The bad guys are back in town.
Due to some scheduling delays, I never posted a premiere review for this series, so let’s go ahead and roll this Rule of Three in with my standard meet ‘n’ green information.
Studio: Tatsunoko Productions
Original Anime: Directed by Yoshihara Tatsuya (Dragon Collector, Muromi-san) and written by Fudeyasu Kazuyuki (Claymore, NANA); inspired by the 1970s anime series, Yatterman
Streaming On: Funimation (US/Canada)
In a Sentence: Exiled for crimes committed generations ago, nine-year-old Leopard decides to take on the mantle of her infamous, thieving ancestor, Doronjo, in order to take revenge on the “Yatter Kingdom” who abandoned her family.
How was it? A curiously winning blend of Saturday Morning Cartoon and modern, grim dystopia.
Overall
Yatterman Night is, sorta-kinda-technically, a sequel to the 1970s Yatterman series, which followed a trio of bumbling thieves as they tried to hunt down the shards of the legendary Skull Stone and were constantly thwarted by the teenaged Yatterman crime-fighting duo. I haven’t seen so much as a frame of the original, but aside from a few obvious nods to the franchise, I don’t feel like I’m missing much—basically, just take your favorite bumbling “villains” from your favorite childhood TV series and map them on to the backstory, and you’re pretty much good to go. (For me, that’s been Team Rocket, which may be why it was so easy for me to immediately sympathize with our main trio and their ancestors.)
I was intrigued by the premiere, a little put off by the second episode, and absolutely fell in love with the third. It’s hard to properly describe what Yatterman Night is doing in terms of combining old-school cartoon goofiness with a melancholy, dystopic setting and dark, semi-tragic undertones, and harder still to explain why it works. But I think its charms (for me, anyway) come from a strange sense of having your cake and eating it too: Of feeling the nostalgia of those exuberant, silly shows from childhood while simultaneously chewing on the more serious, complicated implications of the “mature” world and story lines. It’s hopeful and goofy and sad all at once, and for whatever reason, it’s really struck a chord with me.

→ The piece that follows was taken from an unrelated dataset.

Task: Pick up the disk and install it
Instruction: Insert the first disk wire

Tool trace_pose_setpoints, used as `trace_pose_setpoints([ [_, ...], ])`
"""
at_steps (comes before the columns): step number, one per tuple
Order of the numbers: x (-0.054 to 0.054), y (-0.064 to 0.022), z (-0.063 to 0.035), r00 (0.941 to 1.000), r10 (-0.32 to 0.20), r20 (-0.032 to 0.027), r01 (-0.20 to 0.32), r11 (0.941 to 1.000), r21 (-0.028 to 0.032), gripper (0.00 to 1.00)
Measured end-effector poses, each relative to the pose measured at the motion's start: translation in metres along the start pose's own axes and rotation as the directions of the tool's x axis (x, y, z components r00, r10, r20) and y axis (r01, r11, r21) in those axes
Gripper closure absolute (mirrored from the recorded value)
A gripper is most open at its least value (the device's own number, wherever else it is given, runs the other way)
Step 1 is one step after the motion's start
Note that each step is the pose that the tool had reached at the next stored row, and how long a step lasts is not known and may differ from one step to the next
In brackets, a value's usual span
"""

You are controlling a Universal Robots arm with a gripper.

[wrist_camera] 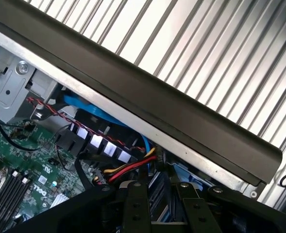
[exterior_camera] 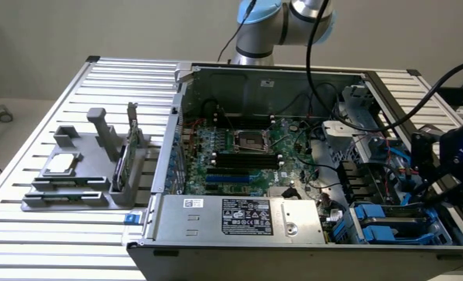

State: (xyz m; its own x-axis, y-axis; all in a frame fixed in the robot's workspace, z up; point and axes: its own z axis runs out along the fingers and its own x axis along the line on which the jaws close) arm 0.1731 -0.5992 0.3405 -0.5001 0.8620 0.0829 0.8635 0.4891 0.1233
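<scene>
My gripper (exterior_camera: 436,186) hangs over the drive bays at the exterior view's right end of the open computer case (exterior_camera: 174,126). In the wrist view my gripper (wrist_camera: 158,188) stands narrow, its two dark fingers (wrist_camera: 134,206) closed on a thin upright piece with a blue edge, which I take to be the disk (wrist_camera: 159,209) seen edge-on. It sits just inside the case's dark side wall (wrist_camera: 162,114), above red and yellow cables (wrist_camera: 130,169). In the exterior view the arm hides most of the disk.
Blue drive carriers (exterior_camera: 381,221) sit in the bay below the gripper. The motherboard (exterior_camera: 243,153) and a power supply (exterior_camera: 243,216) lie in the case. On the slatted table (exterior_camera: 106,76), a grey fixture (exterior_camera: 75,175) holds a silver chip (exterior_camera: 63,164) and an upright green card (exterior_camera: 125,159).
</scene>
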Motion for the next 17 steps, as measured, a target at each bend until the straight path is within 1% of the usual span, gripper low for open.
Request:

Past that, the art is distinctive and stylized, the animation generally dynamic in a stretched and distorted Gainax kind of way, and while Kitamura Eri is pretty hit-and-miss as Leopard (she reaches eardrum-bursting range at times, especially in the first episode, but she settles down a bit and you get used to it as you go), the rest of the cast has been pretty likable and memorable right out of the gate. There’s solid groundwork for a good story here, too, particularly in how the “good” and “bad” guy roles seemed to have flipped over time, and exploring how that came about (and what it says about those cartoons of our childhood) could lead to some legitimately intriguing story lines.
Because of it’s odd history and strange tonal blend, I could see Yatterman Night not working for everyone. But if the pilot catches your fancy at all, I recommend sticking through the end of the third episode at least. There’s something intensely appealing about this series, particularly if you’ve ever found yourself cheering for the villains louder than the heroes, and if the show can keep building on this strong foundation, I see no reason why this couldn’t be a surprisingly enjoyable winter series.
Did it make the watchlist? Yeah, there’s something about this one that’s hitting all the right buttons for me. I’m in it for the long haul.